*** MATERIAL PROVIDED

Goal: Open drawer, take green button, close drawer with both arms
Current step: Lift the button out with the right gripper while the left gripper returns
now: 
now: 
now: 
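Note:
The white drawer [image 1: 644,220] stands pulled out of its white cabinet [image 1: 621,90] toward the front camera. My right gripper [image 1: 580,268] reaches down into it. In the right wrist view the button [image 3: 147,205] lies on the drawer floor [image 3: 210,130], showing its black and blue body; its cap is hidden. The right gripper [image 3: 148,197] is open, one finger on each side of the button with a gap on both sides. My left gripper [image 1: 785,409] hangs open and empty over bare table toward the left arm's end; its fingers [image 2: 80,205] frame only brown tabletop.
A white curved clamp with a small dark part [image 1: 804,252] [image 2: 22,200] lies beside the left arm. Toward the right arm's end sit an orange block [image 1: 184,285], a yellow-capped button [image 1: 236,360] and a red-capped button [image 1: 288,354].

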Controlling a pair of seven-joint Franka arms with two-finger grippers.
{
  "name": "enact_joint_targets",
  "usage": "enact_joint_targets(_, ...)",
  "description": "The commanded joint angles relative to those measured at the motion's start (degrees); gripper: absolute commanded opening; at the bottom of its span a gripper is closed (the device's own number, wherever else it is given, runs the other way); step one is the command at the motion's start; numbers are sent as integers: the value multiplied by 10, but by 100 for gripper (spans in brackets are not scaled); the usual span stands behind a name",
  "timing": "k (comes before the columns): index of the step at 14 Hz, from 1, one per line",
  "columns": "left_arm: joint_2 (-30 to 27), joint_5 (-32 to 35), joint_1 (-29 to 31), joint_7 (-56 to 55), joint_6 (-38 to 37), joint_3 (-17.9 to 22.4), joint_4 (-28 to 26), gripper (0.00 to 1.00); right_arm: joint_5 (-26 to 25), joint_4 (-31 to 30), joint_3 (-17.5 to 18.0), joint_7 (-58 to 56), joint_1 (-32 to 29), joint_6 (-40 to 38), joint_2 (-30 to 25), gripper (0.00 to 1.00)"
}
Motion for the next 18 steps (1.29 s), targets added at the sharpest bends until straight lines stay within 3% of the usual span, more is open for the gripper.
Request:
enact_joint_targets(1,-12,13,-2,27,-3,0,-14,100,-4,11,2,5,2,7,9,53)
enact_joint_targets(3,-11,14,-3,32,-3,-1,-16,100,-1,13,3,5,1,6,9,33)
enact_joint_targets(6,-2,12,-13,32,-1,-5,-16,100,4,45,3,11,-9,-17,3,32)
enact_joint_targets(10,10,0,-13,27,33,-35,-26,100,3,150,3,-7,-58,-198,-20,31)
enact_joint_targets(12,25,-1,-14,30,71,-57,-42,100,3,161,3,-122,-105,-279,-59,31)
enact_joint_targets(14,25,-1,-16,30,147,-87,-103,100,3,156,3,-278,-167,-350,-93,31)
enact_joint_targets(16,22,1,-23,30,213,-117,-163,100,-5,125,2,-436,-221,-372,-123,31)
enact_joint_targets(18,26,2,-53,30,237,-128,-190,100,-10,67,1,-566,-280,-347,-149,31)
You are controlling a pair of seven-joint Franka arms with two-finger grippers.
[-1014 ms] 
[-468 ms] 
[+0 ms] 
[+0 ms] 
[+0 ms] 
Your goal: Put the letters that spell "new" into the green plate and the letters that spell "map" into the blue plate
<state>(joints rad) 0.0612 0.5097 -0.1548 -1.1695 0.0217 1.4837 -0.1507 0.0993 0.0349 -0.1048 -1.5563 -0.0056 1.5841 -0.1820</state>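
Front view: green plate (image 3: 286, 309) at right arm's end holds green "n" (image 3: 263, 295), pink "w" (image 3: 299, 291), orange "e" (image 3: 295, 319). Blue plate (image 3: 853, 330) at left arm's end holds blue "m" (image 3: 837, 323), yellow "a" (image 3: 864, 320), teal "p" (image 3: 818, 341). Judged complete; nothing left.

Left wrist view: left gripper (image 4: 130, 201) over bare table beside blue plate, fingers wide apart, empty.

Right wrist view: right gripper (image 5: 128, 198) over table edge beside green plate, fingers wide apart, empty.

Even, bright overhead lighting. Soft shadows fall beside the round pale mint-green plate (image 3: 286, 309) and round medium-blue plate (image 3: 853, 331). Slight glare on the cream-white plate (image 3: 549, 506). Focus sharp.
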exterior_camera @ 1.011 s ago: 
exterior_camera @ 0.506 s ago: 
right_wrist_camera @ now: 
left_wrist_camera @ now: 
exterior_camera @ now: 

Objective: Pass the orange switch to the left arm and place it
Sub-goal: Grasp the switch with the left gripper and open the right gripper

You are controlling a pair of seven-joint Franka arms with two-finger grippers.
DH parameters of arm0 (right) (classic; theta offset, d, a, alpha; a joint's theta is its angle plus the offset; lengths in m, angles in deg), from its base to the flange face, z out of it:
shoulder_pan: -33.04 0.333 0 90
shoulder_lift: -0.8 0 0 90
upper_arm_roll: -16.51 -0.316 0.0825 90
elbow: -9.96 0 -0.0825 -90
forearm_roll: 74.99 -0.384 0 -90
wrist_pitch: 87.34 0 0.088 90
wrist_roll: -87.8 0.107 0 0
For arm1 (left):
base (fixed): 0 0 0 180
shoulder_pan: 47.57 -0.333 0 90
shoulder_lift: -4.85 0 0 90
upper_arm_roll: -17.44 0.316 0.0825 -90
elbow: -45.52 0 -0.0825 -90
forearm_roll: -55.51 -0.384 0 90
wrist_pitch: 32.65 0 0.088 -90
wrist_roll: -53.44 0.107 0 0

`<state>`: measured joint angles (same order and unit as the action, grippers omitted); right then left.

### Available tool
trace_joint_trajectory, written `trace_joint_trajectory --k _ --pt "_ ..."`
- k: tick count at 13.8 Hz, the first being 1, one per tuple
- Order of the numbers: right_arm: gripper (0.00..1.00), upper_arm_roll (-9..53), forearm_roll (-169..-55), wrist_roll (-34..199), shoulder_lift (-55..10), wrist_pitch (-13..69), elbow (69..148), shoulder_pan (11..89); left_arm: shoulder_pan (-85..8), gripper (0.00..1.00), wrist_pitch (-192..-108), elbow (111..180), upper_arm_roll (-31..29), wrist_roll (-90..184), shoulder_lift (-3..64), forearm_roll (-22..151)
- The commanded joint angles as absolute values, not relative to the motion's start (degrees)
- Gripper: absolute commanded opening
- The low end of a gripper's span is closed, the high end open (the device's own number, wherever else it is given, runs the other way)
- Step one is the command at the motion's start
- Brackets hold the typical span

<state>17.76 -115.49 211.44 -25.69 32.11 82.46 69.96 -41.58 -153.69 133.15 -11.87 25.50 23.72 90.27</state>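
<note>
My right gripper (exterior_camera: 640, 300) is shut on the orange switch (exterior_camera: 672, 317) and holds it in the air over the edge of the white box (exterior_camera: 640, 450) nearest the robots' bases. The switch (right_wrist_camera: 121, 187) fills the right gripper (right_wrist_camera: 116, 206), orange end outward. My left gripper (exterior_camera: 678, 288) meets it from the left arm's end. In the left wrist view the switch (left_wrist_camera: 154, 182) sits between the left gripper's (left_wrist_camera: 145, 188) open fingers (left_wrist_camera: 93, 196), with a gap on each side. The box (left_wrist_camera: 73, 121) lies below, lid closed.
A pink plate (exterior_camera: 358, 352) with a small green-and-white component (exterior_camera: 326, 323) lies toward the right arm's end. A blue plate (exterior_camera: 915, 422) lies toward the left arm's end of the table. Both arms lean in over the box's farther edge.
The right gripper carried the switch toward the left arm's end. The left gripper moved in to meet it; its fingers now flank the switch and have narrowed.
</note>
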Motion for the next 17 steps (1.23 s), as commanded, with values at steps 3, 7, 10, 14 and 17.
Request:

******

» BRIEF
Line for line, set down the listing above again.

» YOUR RESPONSE
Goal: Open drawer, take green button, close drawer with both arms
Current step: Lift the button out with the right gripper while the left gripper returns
now: 
now: 
now: 
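Note:
The white drawer [image 1: 644,220] stands pulled out of its white cabinet [image 1: 621,90] toward the front camera. My right gripper [image 1: 580,268] reaches down into it. In the right wrist view the button [image 3: 147,205] lies on the drawer floor [image 3: 210,130], showing its black and blue body; its cap is hidden. The right gripper [image 3: 148,197] is open, one finger on each side of the button with a gap on both sides. My left gripper [image 1: 785,409] hangs open and empty over bare table toward the left arm's end; its fingers [image 2: 80,205] frame only brown tabletop.
A white curved clamp with a small dark part [image 1: 804,252] [image 2: 22,200] lies beside the left arm. Toward the right arm's end sit an orange block [image 1: 184,285], a yellow-capped button [image 1: 236,360] and a red-capped button [image 1: 288,354].
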
Controlling a pair of seven-joint Franka arms with two-finger grippers.
{
  "name": "enact_joint_targets",
  "usage": "enact_joint_targets(_, ...)",
  "description": "The commanded joint angles relative to those measured at the motion's start (degrees); gripper: absolute commanded opening; at the bottom of its span a gripper is closed (the device's own number, wherever else it is given, runs the other way); step one is the command at the motion's start; numbers are sent as integers: the value multiplied by 10, but by 100 for gripper (spans in brackets are not scaled); the usual span stands behind a name",
  "timing": "k (comes before the columns): index of the step at 14 Hz, from 1, one per line",
  "columns": "left_arm: joint_2 (-30 to 27), joint_5 (-32 to 35), joint_1 (-29 to 31), joint_7 (-56 to 55), joint_6 (-38 to 37), joint_3 (-17.9 to 22.4), joint_4 (-28 to 26), gripper (0.00 to 1.00); right_arm: joint_5 (-26 to 25), joint_4 (-31 to 30), joint_3 (-17.5 to 18.0), joint_7 (-58 to 56), joint_1 (-32 to 29), joint_6 (-40 to 38), joint_2 (-30 to 25), gripper (0.00 to 1.00)"
}
Motion for the next 18 steps (1.29 s), targets added at the sharpest bends until straight lines stay within 3% of the usual span, more is open for the gripper.
Request:
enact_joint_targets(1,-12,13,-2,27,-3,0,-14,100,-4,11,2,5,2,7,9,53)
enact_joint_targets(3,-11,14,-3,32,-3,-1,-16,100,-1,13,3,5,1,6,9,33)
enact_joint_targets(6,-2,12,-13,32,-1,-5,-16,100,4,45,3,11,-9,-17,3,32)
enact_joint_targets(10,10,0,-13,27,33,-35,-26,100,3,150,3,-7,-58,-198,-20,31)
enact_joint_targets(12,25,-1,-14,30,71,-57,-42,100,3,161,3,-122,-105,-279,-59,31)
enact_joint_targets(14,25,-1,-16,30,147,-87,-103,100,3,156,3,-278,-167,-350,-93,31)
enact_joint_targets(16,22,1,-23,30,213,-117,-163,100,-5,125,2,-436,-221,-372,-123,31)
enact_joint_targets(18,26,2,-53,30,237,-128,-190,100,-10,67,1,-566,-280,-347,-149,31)
You are controlling a pair of seven-joint Franka arms with two-finger grippers.
[-1014 ms] 
[-468 ms] 
[+0 ms] 
[+0 ms] 
[+0 ms] 
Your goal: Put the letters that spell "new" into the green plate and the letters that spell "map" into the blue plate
<state>(joints rad) 0.0612 0.5097 -0.1548 -1.1695 0.0217 1.4837 -0.1507 0.0993 0.0349 -0.1048 -1.5563 -0.0056 1.5841 -0.1820</state>
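Front view: green plate (image 3: 286, 309) at right arm's end holds green "n" (image 3: 263, 295), pink "w" (image 3: 299, 291), orange "e" (image 3: 295, 319). Blue plate (image 3: 853, 330) at left arm's end holds blue "m" (image 3: 837, 323), yellow "a" (image 3: 864, 320), teal "p" (image 3: 818, 341). Judged complete; nothing left.

Left wrist view: left gripper (image 4: 130, 201) over bare table beside blue plate, fingers wide apart, empty.

Right wrist view: right gripper (image 5: 128, 198) over table edge beside green plate, fingers wide apart, empty.

Even, bright overhead lighting. Soft shadows fall beside the round pale mint-green plate (image 3: 286, 309) and round medium-blue plate (image 3: 853, 331). Slight glare on the cream-white plate (image 3: 549, 506). Focus sharp.
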exterior_camera @ 1.011 s ago: 
exterior_camera @ 0.506 s ago: 
right_wrist_camera @ now: 
left_wrist_camera @ now: 
exterior_camera @ now: 

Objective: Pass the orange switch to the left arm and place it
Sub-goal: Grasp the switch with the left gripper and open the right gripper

You are controlling a pair of seven-joint Franka arms with two-finger grippers.
DH parameters of arm0 (right) (classic; theta offset, d, a, alpha; a joint's theta is its angle plus the offset; lengths in m, angles in deg), from its base to the flange face, z out of it:
shoulder_pan: -33.04 0.333 0 90
shoulder_lift: -0.8 0 0 90
upper_arm_roll: -16.51 -0.316 0.0825 90
elbow: -9.96 0 -0.0825 -90
forearm_roll: 74.99 -0.384 0 -90
wrist_pitch: 87.34 0 0.088 90
wrist_roll: -87.8 0.107 0 0
For arm1 (left):
base (fixed): 0 0 0 180
shoulder_pan: 47.57 -0.333 0 90
shoulder_lift: -4.85 0 0 90
upper_arm_roll: -17.44 0.316 0.0825 -90
elbow: -45.52 0 -0.0825 -90
forearm_roll: -55.51 -0.384 0 90
wrist_pitch: 32.65 0 0.088 -90
wrist_roll: -53.44 0.107 0 0

`<state>`: measured joint angles (same order and unit as the action, grippers omitted); right then left.

### Available tool
trace_joint_trajectory, written `trace_joint_trajectory --k _ --pt "_ ..."`
- k: tick count at 13.8 Hz, the first being 1, one per tuple
- Order of the numbers: right_arm: gripper (0.00..1.00), upper_arm_roll (-9..53), forearm_roll (-169..-55), wrist_roll (-34..199), shoulder_lift (-55..10), wrist_pitch (-13..69), elbow (69..148), shoulder_pan (11..89); left_arm: shoulder_pan (-85..8), gripper (0.00..1.00), wrist_pitch (-192..-108), elbow (111..180), upper_arm_roll (-31..29), wrist_roll (-90..184), shoulder_lift (-3..64), forearm_roll (-22..151)
- The commanded joint angles as absolute values, not relative to the motion's start (degrees)
- Gripper: absolute commanded opening
- The low end of a gripper's span is closed, the high end open (the device's own number, wherever else it is given, runs the other way)
- Step one is the command at the motion's start
- Brackets hold the typical span

<state>17.76 -115.49 211.44 -25.69 32.11 82.46 69.96 -41.58 -153.69 133.15 -11.87 25.50 23.72 90.27</state>
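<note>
My right gripper (exterior_camera: 640, 300) is shut on the orange switch (exterior_camera: 672, 317) and holds it in the air over the edge of the white box (exterior_camera: 640, 450) nearest the robots' bases. The switch (right_wrist_camera: 121, 187) fills the right gripper (right_wrist_camera: 116, 206), orange end outward. My left gripper (exterior_camera: 678, 288) meets it from the left arm's end. In the left wrist view the switch (left_wrist_camera: 154, 182) sits between the left gripper's (left_wrist_camera: 145, 188) open fingers (left_wrist_camera: 93, 196), with a gap on each side. The box (left_wrist_camera: 73, 121) lies below, lid closed.
A pink plate (exterior_camera: 358, 352) with a small green-and-white component (exterior_camera: 326, 323) lies toward the right arm's end. A blue plate (exterior_camera: 915, 422) lies toward the left arm's end of the table. Both arms lean in over the box's farther edge.
The right gripper carried the switch toward the left arm's end. The left gripper moved in to meet it; its fingers now flank the switch and have narrowed.
</note>
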Motion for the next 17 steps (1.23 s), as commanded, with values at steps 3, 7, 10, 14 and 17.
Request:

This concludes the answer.